GitHub - EwaSzyszka/PyCon-Balkan-CFP

Sign Lanaguage Alphabet Recognition with Python

Welcome to the workshop in which will delve into basics of Convolutional Neural Networks via a case-study of a Sign Lanaguage Alphabet Recognition in Keras. We will first introduce a state-of-art Convolutional Neural Network architecture - VGG-16 - and break it down to its smallest building blocks. After this workshop you will be familiar with the basic Neural Network terminology and you will build an understanding how they can be utilized. For those interested in pursuing further their adventure with Convolutional Neural Nets there is a suggested reading list provided at the end as well.

WHAT ARE CNN:

It's a deep learning algorithm, that takes an image as an input, extracts features from it, assignes weights and biases to various aspects of the image to be able at the end to classify the image and assign a label to the input. The following problems can be solved using CNNs:

Image classification:

Semantic Segmentation:

Object Localization:

WHAT IS A CNN ARCHITECTURE:

There are different ways of reach the same goal. Various CNN Architectures came to exsistence as alternative approaches to similar problem types. Each architecture aims at improving the previous design with respect to factors such as minimization of false positive rate, improving the accuracy of the model, decreasing the computational power required to train the model ect. A CNN has basic building blocks such as Convolutional Layers, Activation Functions, Pooling Layers, Fully Connected Layers and many more which can be re-arranged in multiple ways. The ways in which those blocks are re-arranged are so called the CNN architectures.

VGG-16 ARCHITECTURE:

There are many CNN Architectures that researchers came up with such as AlexNet, ResNet or VGG-16. The VGG-16 is an architecture that is easy to understand and illustrates well the main building blocks of a CNN network. The Convolutional Neural Networks VGG-16 architecture consists of two main building blocks. The task of the first block colored in yellow is to extract the high level features from the images and the second block colored in blue aims at classifying which of the given labels can be attributed to a specific image.

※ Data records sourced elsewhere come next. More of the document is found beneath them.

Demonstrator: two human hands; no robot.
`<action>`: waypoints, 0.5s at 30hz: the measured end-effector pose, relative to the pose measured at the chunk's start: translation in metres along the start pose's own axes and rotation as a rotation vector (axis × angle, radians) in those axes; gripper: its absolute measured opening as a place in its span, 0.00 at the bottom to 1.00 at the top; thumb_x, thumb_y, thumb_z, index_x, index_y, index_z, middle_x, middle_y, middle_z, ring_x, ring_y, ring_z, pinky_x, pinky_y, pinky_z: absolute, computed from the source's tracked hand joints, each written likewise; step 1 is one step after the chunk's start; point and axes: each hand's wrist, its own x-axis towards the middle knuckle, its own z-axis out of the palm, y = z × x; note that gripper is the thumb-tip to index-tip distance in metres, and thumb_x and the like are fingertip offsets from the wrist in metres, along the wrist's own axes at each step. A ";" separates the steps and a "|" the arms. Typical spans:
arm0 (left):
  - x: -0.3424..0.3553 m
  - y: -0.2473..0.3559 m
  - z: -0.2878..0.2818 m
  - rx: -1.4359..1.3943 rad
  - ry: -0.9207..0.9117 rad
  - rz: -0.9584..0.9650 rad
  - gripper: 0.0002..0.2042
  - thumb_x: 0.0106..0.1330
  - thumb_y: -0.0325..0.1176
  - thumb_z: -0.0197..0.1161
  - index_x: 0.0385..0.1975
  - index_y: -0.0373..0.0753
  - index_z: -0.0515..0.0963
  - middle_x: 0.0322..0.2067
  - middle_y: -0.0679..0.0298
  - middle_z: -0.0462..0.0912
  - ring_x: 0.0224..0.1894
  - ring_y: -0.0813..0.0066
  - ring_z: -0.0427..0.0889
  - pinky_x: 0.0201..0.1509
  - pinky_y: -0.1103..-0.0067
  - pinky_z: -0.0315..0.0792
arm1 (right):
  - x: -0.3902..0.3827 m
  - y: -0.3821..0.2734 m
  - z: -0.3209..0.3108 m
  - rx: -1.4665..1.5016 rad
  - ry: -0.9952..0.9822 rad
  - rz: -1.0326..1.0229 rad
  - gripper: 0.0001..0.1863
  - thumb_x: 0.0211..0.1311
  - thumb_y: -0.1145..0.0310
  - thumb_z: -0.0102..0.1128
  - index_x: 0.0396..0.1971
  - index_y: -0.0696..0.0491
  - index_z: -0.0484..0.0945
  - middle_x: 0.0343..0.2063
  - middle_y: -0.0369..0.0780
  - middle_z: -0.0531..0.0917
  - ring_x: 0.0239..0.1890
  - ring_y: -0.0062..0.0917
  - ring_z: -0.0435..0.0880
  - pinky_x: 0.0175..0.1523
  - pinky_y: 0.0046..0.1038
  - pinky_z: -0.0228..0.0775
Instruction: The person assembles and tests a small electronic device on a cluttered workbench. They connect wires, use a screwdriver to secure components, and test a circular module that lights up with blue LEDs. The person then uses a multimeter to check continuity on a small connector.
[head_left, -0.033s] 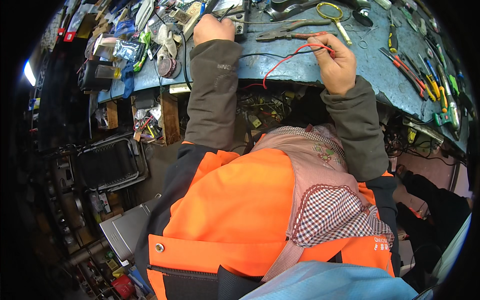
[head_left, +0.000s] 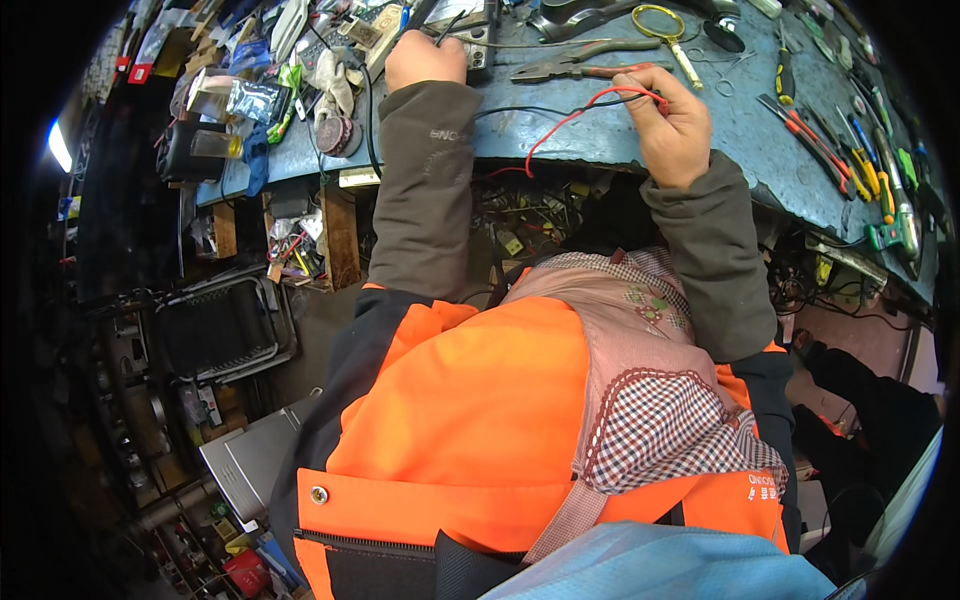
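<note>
On the blue workbench (head_left: pixel 600 146), my left hand (head_left: pixel 425 62) is closed, with its back toward me. A thin black rod (head_left: pixel 452 26) juts out past its fingers, and the rest of the grip is hidden. A grey metal device with round fittings (head_left: pixel 478 57) stands right beside those knuckles. My right hand (head_left: pixel 674 128) pinches a red wire (head_left: pixel 556 128) and a black wire (head_left: pixel 530 109) between thumb and fingers. The red one loops down over the bench's front edge, while the black one runs left toward my left sleeve. Just beyond the right hand lie pliers (head_left: pixel 548 71).
A magnifying glass (head_left: pixel 690 66) and scissors-like tools (head_left: pixel 728 80) lie past my right hand. Screwdrivers (head_left: pixel 787 82) and several coloured-handled tools (head_left: pixel 822 150) crowd the right side. Clutter, a round tin (head_left: pixel 338 137) and a black cable (head_left: pixel 372 118) fill the left.
My left hand and forearm have shifted very slightly to the left. The right hand keeps its pinch on the wires, almost unmoved.
</note>
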 end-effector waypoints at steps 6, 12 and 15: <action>-0.017 -0.013 -0.051 -0.870 -0.366 -0.129 0.14 0.75 0.39 0.64 0.49 0.33 0.83 0.24 0.69 0.80 0.19 0.85 0.70 0.22 0.83 0.64 | 0.004 0.009 0.001 -0.146 -0.043 0.010 0.07 0.72 0.71 0.67 0.43 0.59 0.85 0.29 0.32 0.85 0.33 0.12 0.76 0.38 0.20 0.71; -0.055 -0.006 -0.167 -1.489 -0.701 -0.052 0.13 0.84 0.37 0.51 0.51 0.33 0.77 0.27 0.67 0.76 0.17 0.87 0.63 0.18 0.86 0.59 | 0.005 -0.004 0.001 -0.250 -0.035 -0.045 0.11 0.73 0.64 0.66 0.44 0.56 0.86 0.22 0.35 0.76 0.26 0.18 0.70 0.33 0.26 0.66; -0.047 0.010 -0.219 -1.815 -1.039 0.340 0.17 0.87 0.35 0.38 0.60 0.29 0.69 0.28 0.70 0.72 0.17 0.88 0.65 0.18 0.87 0.64 | 0.001 0.038 -0.005 -0.087 -0.243 -0.016 0.16 0.82 0.58 0.53 0.54 0.56 0.78 0.31 0.40 0.85 0.32 0.27 0.86 0.38 0.26 0.79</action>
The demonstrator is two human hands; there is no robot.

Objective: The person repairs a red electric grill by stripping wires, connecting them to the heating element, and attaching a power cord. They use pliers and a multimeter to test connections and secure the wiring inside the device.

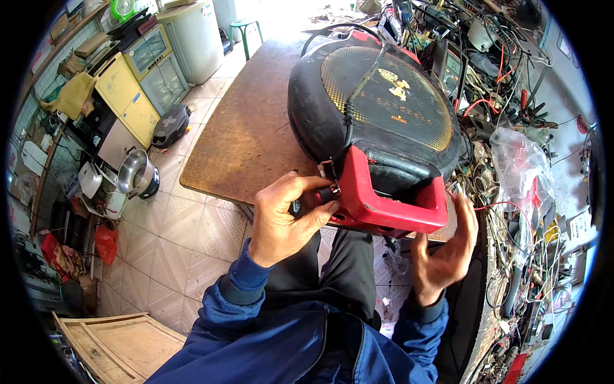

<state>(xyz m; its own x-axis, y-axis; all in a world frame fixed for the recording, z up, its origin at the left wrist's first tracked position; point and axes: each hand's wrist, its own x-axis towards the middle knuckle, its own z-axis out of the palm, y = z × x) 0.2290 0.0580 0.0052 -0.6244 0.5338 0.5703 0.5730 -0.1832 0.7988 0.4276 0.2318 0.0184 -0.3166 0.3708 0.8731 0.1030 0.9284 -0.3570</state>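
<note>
A round black electric appliance (390, 96) with a speckled lid and a red handle (396, 214) lies on the worn wooden table (233, 134). My left hand (288, 217) pinches a small dark fitting (329, 192) at the left of the handle, beside a short exposed wire or connector; what exactly it is, I cannot tell. My right hand (448, 256) is open at the handle's right side, its fingers raised and apart; whether a fingertip touches the handle is unclear. A black cable runs over the lid.
A dense heap of cables, tools, a meter (451, 73) and a plastic bag (524, 173) fills the right side. At left are tiled floor (157, 243), a steel pot (134, 171), yellow cabinets (125, 96), a small fridge (188, 45) and a wooden panel (118, 339). A green stool (243, 25) stands behind.
</note>
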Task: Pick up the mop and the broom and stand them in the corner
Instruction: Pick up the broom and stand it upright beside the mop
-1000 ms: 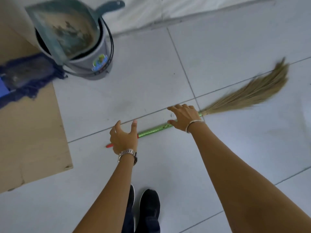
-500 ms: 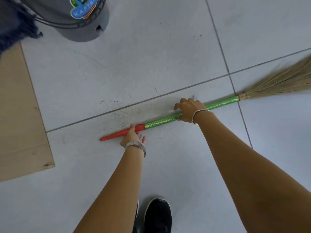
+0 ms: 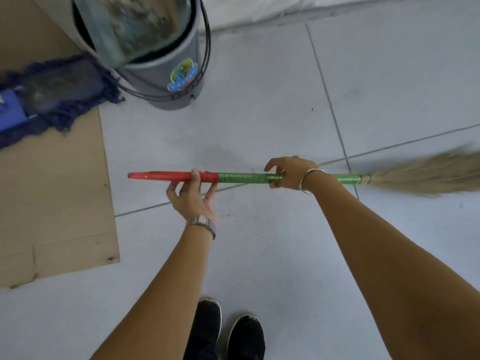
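Observation:
The broom (image 3: pixel 244 177) has a red and green handle and straw bristles that run off to the right. It hangs level above the tiled floor, held in both hands. My left hand (image 3: pixel 191 193) grips the red part from below. My right hand (image 3: pixel 291 174) is closed over the green part from above. The blue mop head (image 3: pixel 52 92) lies at the far left on a sheet of cardboard; its handle is out of view.
A grey bucket (image 3: pixel 168 74) with a dustpan (image 3: pixel 135 24) stuck in it stands at the top, touching the mop's fringe. Brown cardboard (image 3: pixel 57 203) covers the floor on the left. A white wall base (image 3: pixel 311 9) runs along the top right. My black shoes (image 3: pixel 228 331) show below.
The broom lay on the floor with my hands reaching down to it; both hands closed on the handle and lifted it off the tiles. The view rose, showing bucket and mop again.

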`<state>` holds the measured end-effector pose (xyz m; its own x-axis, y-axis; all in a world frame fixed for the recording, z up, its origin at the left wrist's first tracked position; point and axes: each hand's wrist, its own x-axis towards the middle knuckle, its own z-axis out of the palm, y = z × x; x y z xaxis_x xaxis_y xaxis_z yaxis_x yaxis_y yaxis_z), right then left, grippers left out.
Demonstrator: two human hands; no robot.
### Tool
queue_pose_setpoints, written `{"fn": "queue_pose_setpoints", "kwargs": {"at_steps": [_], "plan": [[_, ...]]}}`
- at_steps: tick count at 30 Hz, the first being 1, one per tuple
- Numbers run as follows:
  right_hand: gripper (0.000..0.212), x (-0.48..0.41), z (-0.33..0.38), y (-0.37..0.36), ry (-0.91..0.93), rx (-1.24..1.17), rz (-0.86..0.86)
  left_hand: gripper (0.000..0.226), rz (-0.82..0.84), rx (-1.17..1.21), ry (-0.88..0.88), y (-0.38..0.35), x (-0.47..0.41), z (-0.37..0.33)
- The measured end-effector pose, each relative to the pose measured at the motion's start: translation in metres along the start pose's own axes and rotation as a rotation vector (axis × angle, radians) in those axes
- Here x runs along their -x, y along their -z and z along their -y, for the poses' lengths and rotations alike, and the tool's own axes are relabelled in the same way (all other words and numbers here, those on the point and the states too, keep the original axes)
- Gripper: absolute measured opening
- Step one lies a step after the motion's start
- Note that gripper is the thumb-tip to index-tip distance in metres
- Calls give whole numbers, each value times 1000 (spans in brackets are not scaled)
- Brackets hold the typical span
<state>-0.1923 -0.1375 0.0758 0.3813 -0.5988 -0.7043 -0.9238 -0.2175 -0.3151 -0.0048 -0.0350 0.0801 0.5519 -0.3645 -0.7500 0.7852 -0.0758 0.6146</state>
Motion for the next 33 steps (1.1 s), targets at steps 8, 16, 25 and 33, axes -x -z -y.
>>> {"fn": "queue_pose_setpoints", "kwargs": {"at_steps": [8, 16, 25, 33], "plan": [[33, 75, 105, 156, 71, -178, -143, 26, 505, -182, -314, -109, 80, -199], [25, 179, 207, 283, 185, -425, -425, 31, 774, -315, -507, -206, 205, -378], [25, 303, 308, 353, 370, -753, -575, 31, 909, -383, -653, -218, 355, -521], [20, 423, 420, 438, 516, -838, -649, 33, 986, -445, -854, -216, 505, -659]]}}
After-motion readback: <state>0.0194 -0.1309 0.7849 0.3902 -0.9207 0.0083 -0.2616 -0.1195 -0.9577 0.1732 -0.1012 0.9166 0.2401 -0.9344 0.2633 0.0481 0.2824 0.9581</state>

The first step is to feed input image into the Convolutional Network, which is an RGB email 224 pixels by 224 pixels

Next, there are two Convolutional layers, which perform a convolution operation on the input image. The convolution operation is a dot product between the input image and The kernel and produces the Feature space as a result. The kernel is a 3 x 3 matrix, which by "sliding" through the input image detects features of the input such as horizontal or vertical edges. The kernel is said to have a 0-padding, which is a padding added to the input to ensure that the output after convolution operation has the same dimentions as the input. The convolution has a depth of 64 (meaning that there are 64 different kernels applied, each detecting a different feature). After each Convolution a ReLU activation function is applied, which is placed in order to introduce non-linearity to the model. Non-linearity is important, as if we are solving a non-linear problem, the convolution operation is linear and rectification with ReLU is a way to break that linearity further. Without ReLU no matter how many hidden layers we would have added the model would behave like a single layer perceptron.

Animated convolution operation:

Here is an illustration of how the input image changes after the ReLU function is applied (all black pixels are turned gray)

The next step is max pooling, with a window size 2 x 2, which means that from 2 x 2 region we chose the highest value and we re-write it to produce new layer of smaller dimentions 112 x 112.

Once again we perform convolution twice with 0-padding added and with the kernel depth 128.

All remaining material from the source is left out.